Extraction, quantification and study of interfacially active petroleum components”

Abstract

The recovery, transport and production of crude oil include challenges related to pipeline flow, separation and pressure drops occurring in the process, due to a vast array of indigenous molecules present in petroleum including bases, complex naphthenic acids and asphaltenes. The issues related to these molecules involve formation of kinetically stable emulsions, corrosion, naphthenate deposits, etc. Gaining a better understanding of their behaviour at the interface is therefore of interest in order to manage and minimize their negative influence.

Calcium naphthenate deposits are produced due to the increase of pH induced by the depressurization from the reservoir to topside facilities. A substantial amount of the deposit is caused by a tetrameric acid (TA) called ARN, which forms a cross linked network at the interface with calcium ions from the water phase. A four-step method has been presented for determining the concentration of TA in crude oil by using an anion exchange cartridge and analysing by HPLC. The measured concentrations spanned from 0.1 to 30 ppm.

A method for extracting basic nitrogen compounds from real crude oil samples has been developed. The bases are extracted using a cation-exchange sorbent and recovered by methyl amine. The selectivity was checked with a model system of known basic and non basic compounds. The method gives an extraction yield of 80-90 % from the majority of crude oils employed, although only around 70 % was recovered from an extra heavy sample.

The surface and interfacial properties of the separated basic fraction was investigated with a Du Noüy ring and a Langmuir trough. The oil/water interfacial tension is governed by the basic molecules below pH 5, where the basic nitrogen is protonated. The bases are able to form a strong Langmuir film which appeared to be unaffected by pH, but highly dependent on salinity of the subphase. The behaviour of the basic fraction was compared with that of asphaltenes and maltenes. The similarities with the latter suggest that the bases may be a subfraction of the maltenes.

Numerous problems are related to crude oil emulsions that are kinetically stable, due to indigenous surfactants in petroleum. The ability to stabilize emulsions was investigated for a model acidic asphaltene, C5Pe, hydrophobic silica particles and extracted asphaltenes. C5Pe described the asphaltene behaviour quite well both in similar solvent systems and at high pH. The results seemed to indicate that only a fraction of asphaltenes are responsible for the film forming properties. The particles displayed a behaviour different from that of the two other systems, showing no droplet coalescence after emulsification.

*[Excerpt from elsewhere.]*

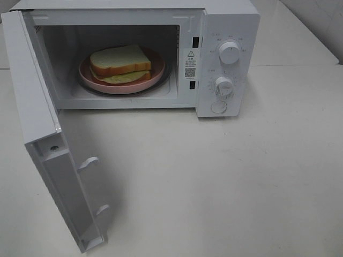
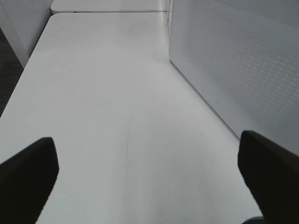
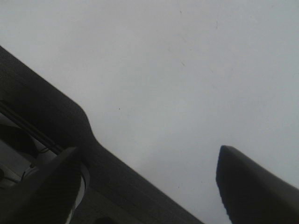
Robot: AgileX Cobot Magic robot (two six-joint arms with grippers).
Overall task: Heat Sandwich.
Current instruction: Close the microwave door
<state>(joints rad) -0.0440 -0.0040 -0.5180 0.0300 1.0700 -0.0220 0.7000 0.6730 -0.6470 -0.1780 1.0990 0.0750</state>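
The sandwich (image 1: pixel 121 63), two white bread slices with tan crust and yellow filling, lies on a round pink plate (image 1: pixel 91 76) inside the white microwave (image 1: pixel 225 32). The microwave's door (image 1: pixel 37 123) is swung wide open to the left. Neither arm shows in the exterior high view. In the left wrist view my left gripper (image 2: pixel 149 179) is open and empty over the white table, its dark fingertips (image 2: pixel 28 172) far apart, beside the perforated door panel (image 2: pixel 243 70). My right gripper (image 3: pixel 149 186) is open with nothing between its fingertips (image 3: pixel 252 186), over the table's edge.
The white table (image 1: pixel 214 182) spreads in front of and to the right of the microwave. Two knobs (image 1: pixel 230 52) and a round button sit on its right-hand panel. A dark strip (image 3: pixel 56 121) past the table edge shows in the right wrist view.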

The interfacial rheology of extracted asphaltenes was investigated by the oscillating droplet technique. The correlation with emulsion stability was not straight-forward. The elastic properties of the film appeared to be affected by diffusion and aggregation of asphaltenes at high bulk concentrations (≥ 0.1 g/l), causing a decrease in elasticity, while the emulsion stability increased in the same region. Similar trends in interfacial rheology and emulsion stability were observed when altering the pH or the solvent composition, which demonstrated the correlation between the macroscopic observable emulsion stability and the microscopic film properties.